There's nothing *wrong* with making this match, but we should also relax the test to not expect that it do so.

delcypher updated this revision to Diff 221884.Sep 25 2019, 8:53 PM

Modify test instead.

delcypher edited the summary of this revision. (Show Details)Sep 25 2019, 8:54 PM

@rupprecht @scanon I've reworked this patch to make the test more forgiving of different NaN representations.

rupprecht accepted this revision.Sep 26 2019, 10:29 AM

LGTM, thanks! Please wait for someone else to stamp too, it's been a while since I touched compiler-rt.

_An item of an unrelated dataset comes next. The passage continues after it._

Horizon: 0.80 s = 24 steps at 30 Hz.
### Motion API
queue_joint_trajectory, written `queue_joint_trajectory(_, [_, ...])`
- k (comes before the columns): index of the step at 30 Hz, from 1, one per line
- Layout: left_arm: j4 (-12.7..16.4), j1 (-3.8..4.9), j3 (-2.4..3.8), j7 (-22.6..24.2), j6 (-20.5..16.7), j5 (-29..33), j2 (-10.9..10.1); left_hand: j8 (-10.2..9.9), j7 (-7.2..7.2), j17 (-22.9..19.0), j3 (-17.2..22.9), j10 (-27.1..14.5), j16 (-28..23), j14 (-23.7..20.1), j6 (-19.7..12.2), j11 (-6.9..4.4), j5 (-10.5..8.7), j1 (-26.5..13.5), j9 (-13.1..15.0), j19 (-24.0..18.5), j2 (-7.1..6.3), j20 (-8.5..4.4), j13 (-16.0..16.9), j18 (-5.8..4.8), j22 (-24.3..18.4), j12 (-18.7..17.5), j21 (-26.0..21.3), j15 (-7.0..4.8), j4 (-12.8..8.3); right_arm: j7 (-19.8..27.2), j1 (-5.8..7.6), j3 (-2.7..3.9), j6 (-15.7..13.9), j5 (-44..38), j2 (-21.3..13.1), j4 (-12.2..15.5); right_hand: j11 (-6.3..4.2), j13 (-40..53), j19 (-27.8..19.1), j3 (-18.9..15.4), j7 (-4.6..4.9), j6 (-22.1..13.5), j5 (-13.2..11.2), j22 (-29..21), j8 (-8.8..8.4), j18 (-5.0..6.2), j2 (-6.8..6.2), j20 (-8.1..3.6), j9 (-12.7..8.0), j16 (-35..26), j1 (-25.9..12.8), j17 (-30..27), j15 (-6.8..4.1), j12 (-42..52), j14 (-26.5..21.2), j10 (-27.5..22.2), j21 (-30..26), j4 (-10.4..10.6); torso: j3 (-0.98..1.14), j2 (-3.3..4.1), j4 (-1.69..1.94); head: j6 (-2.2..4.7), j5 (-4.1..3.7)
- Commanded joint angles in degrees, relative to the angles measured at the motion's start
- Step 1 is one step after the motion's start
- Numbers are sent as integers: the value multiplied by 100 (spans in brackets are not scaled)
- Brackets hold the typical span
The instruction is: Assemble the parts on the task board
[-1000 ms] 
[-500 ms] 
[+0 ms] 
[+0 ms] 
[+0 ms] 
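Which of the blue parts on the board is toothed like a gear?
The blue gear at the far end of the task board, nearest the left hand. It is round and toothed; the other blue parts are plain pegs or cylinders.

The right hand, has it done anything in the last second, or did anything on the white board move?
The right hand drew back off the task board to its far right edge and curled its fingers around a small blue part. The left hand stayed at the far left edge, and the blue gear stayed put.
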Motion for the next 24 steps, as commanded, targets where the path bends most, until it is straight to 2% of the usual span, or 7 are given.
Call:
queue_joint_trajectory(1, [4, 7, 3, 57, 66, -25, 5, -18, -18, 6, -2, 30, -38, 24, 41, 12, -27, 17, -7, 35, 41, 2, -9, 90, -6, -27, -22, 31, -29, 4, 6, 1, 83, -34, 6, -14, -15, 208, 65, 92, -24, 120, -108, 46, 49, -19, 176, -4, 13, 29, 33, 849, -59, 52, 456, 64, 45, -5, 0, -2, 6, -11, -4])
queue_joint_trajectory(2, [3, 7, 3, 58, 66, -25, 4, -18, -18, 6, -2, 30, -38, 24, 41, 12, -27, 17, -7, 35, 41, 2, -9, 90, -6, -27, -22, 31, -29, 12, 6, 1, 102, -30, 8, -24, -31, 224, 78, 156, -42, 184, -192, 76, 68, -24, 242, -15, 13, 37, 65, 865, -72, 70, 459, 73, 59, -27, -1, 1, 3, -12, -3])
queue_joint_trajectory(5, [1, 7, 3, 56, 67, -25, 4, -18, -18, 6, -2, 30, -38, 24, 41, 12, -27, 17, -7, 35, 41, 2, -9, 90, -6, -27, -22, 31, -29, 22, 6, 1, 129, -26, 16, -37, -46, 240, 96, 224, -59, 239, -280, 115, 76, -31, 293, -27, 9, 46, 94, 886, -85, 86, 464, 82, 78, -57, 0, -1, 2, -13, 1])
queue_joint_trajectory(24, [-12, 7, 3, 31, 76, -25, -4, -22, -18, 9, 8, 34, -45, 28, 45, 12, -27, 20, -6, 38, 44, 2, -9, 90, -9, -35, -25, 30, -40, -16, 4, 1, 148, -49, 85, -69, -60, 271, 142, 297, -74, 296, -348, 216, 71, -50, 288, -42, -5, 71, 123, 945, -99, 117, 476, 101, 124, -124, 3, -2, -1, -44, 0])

This revision is now accepted and ready to land.Sep 26 2019, 10:29 AM
delcypher updated this revision to Diff 222652.Oct 1 2019, 10:51 AM

Compare using comparison operator for fp_t and use crt_isnan() to
check for NaNs.

delcypher updated this revision to Diff 222653.Oct 1 2019, 10:57 AM

Fix comment typos.

delcypher edited the summary of this revision. (Show Details)Oct 1 2019, 10:58 AM

@rupprecht I talked with @scanon offline and he came up with a much simpler solution. Could you re-approve this change if you're happy with it?

This revision was automatically updated to reflect the committed changes.

@rupprecht I talked with @scanon offline and he came up with a much simpler solution. Could you re-approve this change if you're happy with it?

Sorry, didn't see this earlier. The committed patch LGTM!